Results 1 to 11 of 11
  1. #1
    New Lounger
    Join Date
    Apr 2002
    Location
    New South Wales, Australia
    Posts
    11
    Thanks
    0
    Thanked 0 Times in 0 Posts

    Text in Word (W2K)

    Hello,

    We've been using an older version of a product called Outside In (formerly from INSO, now Stellent) to view documents, and to extract text to enable indexing.

    We've just found that certain text (headings, footers, form fields with names, text in textboxes) does not get extracted. This could lead to inaccurate text retrieval.

    "ActiveDocument.Range.Text" gives a similar result. I can save the document as plain text, and that gives some more text- but dropdown form fields and textboxes are still excluded.

    Thanks for any help you might offer.

    David

  2. #2
    Super Moderator jscher2000's Avatar
    Join Date
    Feb 2001
    Location
    Silicon Valley, USA
    Posts
    23,112
    Thanks
    5
    Thanked 93 Times in 89 Posts

    Re: Text in Word (W2K)

    Are you looking for a way to manually extract all of the text, or a way to coax third party software to do that? To manually extract the form fields, what if you Unlink all the fields (convert them to text) before copying? In a test with drop down fields, it does seem to lock in the current value; ditto for text boxes. Headers and footers are a bit more involved, since they can be different for every section. See the recent discussion of sections and storyranges (here or on the VBA board) for more information.

  3. #3
    New Lounger
    Join Date
    Apr 2002
    Location
    New South Wales, Australia
    Posts
    11
    Thanks
    0
    Thanked 0 Times in 0 Posts

    Re: Text in Word (W2K)

    jsher2002

    Either way would do. Another 3rd party product might also do.

    I'll try unlinking- but I'm not sure how.
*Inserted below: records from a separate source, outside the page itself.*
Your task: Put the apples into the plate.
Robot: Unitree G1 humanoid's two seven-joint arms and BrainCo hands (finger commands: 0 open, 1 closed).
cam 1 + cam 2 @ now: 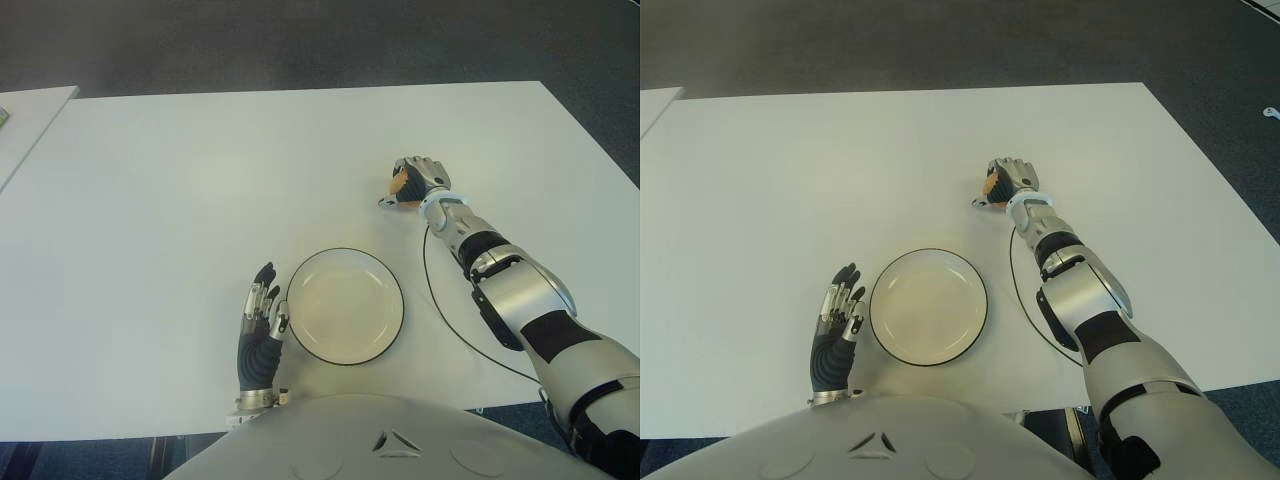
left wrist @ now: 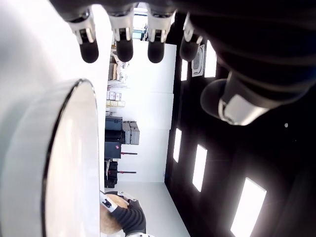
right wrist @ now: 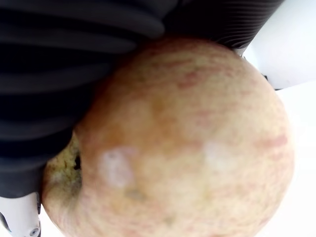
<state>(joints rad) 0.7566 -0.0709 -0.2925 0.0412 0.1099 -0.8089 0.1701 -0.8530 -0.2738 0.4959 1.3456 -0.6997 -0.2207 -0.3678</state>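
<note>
A yellow-red apple [image 3: 182, 143] fills the right wrist view, pressed against the dark palm. My right hand [image 1: 418, 182] is curled over this apple [image 1: 399, 183] on the white table [image 1: 180, 190], beyond and to the right of the plate. The white plate [image 1: 345, 305] with a thin black rim lies near the table's front edge and holds nothing. My left hand [image 1: 262, 325] shows just left of the plate [image 2: 54, 163], fingers straight and holding nothing.
A thin black cable [image 1: 445, 320] loops on the table right of the plate, along my right forearm. Another white table edge [image 1: 30, 115] shows at the far left. Dark floor lies beyond the table.
</note>
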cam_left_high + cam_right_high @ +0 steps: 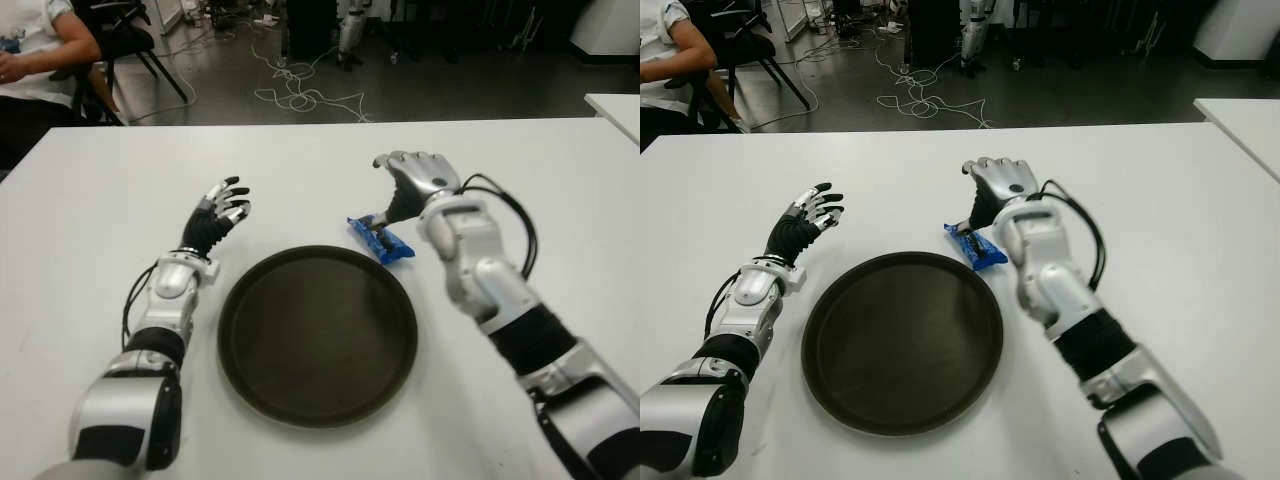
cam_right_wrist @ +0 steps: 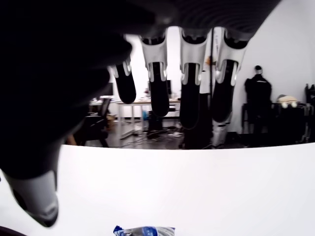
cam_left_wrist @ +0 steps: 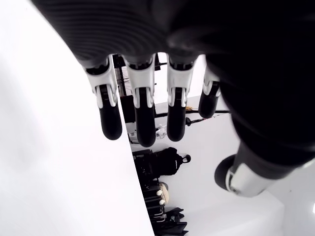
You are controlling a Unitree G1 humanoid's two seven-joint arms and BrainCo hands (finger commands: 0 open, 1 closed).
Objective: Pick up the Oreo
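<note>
Just right of the tray's (image 1: 250,300) far rim, your Oreo (image 1: 381,240) pack lies on the table (image 1: 90,200). Right hand (image 1: 412,185) hovers over it, fingers apart, nothing gripped; grasp and lift remain. Left hand (image 1: 215,220) shows left of the tray, fingers spread.

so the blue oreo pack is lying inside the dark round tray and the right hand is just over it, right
Not quite. The Oreo pack lies on the white table, just outside the dark round tray at its far right rim, as the left eye view shows. The right hand is indeed just over it, fingers open.
</note>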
    If I can unlink texboxes and dropdown fields, and do a "File Save as Text doc" it might well do what we need to do.

    Thanks for you help.

  4. #4
    Gold Lounger
    Join Date
    Dec 2000
    Location
    Hollywood (sorta), California, USA
    Posts
    2,759
    Thanks
    0
    Thanked 0 Times in 0 Posts

    Re: Text in Word (W2K)

    Have you considered converting the files to pdf?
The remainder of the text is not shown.